Come and fill our hearts with your peace


Prayer of Confession

Merciful God, in your gracious presence we confess our sin and the sin of this world. Although Christ is among us as our peace, we are a people divided against ourselves as we cling to the values of a broken world. The profit and pleasures we pursue lay waste the land and pollute the seas. The fears and jealousies that we harbor set neighbor against neighbor and nation against nation. We abuse your good gifts of imagination and freedom, or intellect and reason, and have turned them into bonds of oppression.
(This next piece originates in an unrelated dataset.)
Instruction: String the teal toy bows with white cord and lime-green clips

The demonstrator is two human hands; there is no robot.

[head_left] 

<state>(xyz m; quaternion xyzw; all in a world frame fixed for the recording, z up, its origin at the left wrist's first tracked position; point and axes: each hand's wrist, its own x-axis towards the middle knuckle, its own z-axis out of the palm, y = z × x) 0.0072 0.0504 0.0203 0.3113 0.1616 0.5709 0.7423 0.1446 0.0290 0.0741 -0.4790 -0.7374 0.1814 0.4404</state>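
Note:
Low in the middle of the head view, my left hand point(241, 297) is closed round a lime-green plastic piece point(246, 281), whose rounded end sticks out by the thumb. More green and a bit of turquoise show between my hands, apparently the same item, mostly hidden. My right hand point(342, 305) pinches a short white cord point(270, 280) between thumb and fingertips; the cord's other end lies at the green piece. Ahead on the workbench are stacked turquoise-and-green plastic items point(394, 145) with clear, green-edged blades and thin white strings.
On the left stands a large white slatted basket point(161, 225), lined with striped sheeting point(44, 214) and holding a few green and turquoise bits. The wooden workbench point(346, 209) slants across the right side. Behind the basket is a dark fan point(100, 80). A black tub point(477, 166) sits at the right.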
Lord, have mercy upon us; heal and forgive us. Set us free to serve you in the world as agents of your reconciling love in Jesus Christ.

Words of Assurance:

Hear the good news: In Jesus Christ we are forgiven. Alleluia. Amen.

Apostle’s Creed

I believe in God, the Father almighty, creator of heaven and earth.

I believe in Jesus Christ, God’s only Son, our Lord. Who was conceived by the Holy Spirit, born of the Virgin Mary, suffered under Pontius Pilate, was crucified, died, and was buried; he descended to the dead. On the third day he rose again; he ascended into heaven, he is seated at the right hand of the Father, and he will come again to judge the living and the dead.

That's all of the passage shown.